Pink Sheets is another trading platform, and these stocks come in a wide variety. These companies do not meet the SEC’s requirements. While these shares may have lower transaction costs, they are vulnerable to price manipulation and fraud. These stocks are typically denoted by the suffix “.PK” and are not required to file financial statements with the SEC.
Are OTC Markets Ideal For Crypto Traders?
When dealing in OTC markets, liquidity is critical. Limited liquidity is the norm on cryptocurrency exchanges. Buying cryptocurrencies through OTC marketplaces reduces risk by reducing the possibility of price slippage.
However, exchanges frequently fail when dealing with large orders. As a result, in order to make the transaction feasible, they divide it into smaller chunks. As a result, purchasing a large number of cryptocurrencies at a fixed price is difficult for buyers.

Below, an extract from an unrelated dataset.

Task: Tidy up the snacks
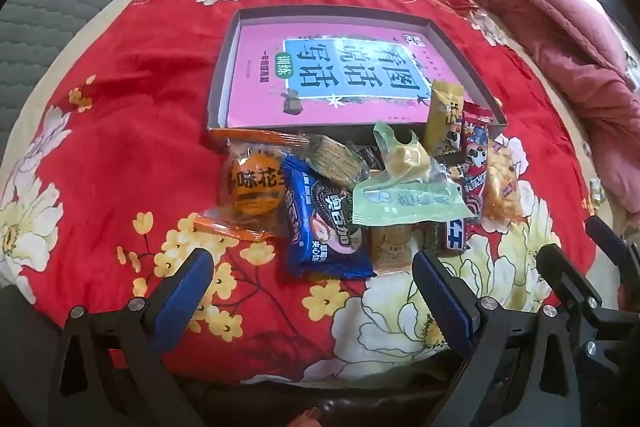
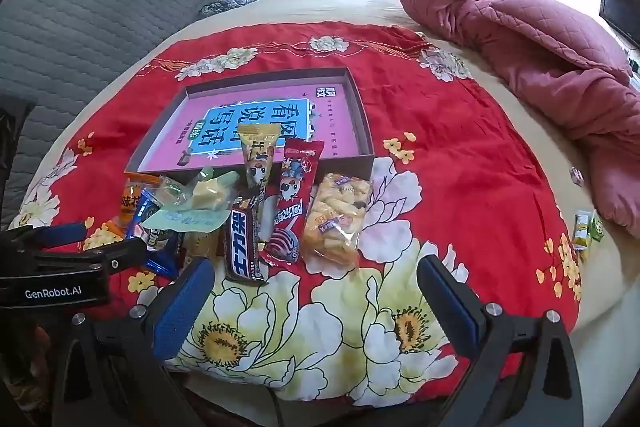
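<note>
A pile of wrapped snacks (image 1: 352,195) lies on a red blanket with big flowers (image 1: 120,155) spread over a bed. Just behind the pile sits a flat dark box with a pink book inside (image 1: 320,67). A yellow stick packet (image 2: 258,151) and a red stick packet (image 2: 298,167) lean over the box's near wall. A clear bag of golden crackers (image 2: 338,215) lies at the right of the pile. The left gripper (image 1: 312,291) hangs near the pile, its blue fingers (image 1: 184,299) wide apart and holding nothing. The right gripper (image 2: 316,303) is spread wide and empty too. A rumpled pink quilt (image 2: 540,39) lies well apart.
</note>
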Available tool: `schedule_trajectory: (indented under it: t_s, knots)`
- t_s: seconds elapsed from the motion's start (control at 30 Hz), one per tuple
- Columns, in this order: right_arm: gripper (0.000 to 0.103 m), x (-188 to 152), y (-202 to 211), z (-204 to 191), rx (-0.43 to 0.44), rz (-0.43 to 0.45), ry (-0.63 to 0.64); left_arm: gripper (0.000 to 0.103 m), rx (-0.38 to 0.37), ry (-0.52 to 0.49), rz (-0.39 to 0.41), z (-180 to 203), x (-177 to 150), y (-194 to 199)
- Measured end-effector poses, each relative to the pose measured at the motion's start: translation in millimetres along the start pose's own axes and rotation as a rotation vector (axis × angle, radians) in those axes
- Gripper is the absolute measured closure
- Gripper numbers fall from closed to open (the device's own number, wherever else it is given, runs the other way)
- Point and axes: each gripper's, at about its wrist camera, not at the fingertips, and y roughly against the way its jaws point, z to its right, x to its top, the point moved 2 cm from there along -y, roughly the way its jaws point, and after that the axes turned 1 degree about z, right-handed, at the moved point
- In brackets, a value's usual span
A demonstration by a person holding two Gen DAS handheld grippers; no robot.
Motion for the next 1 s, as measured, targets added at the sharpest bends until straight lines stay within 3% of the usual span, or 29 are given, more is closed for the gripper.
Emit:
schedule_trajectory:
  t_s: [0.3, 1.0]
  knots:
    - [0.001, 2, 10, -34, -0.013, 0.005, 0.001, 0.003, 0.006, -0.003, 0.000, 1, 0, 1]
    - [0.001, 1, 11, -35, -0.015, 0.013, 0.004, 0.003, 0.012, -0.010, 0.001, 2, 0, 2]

Users are interested in the freedom of anonymity. It is possible to obtain a large number of coins without significantly affecting the price. Furthermore, exchange desks only allow direct trades, with restrictions on certain trades that exchanges prohibit.
Most major exchanges allow the purchase and sale of many lesser-known cryptocurrencies. Investors can obtain large quantities of unknown coins as long as they are purchased privately through OTC (over-the-counter) marketplaces.
How OTC Grows Opportunity For Smaller Companies
A person seeking a trade (either buyer or seller) serves as the market-maker in the transaction by stating the prices at which they wish to buy/sell security, money, or financial product. They can remain anonymous because they are not required to reveal the details of the transaction to the public.
When a company is too small to be listed on a formal exchange, its shares are typically sold on the over the counter (OTC) market. However, the fact that small businesses use the over-the-counter market does not imply that the market is small; in fact, the opposite is true.
Conclusion
Over the counter (OTC) refers to the process of trading securities through a broker-dealer network rather than a centralized exchange. Over-the-counter trading can include equities, debt instruments, and derivatives, which are financial contracts whose value is determined by an underlying asset such as a commodity.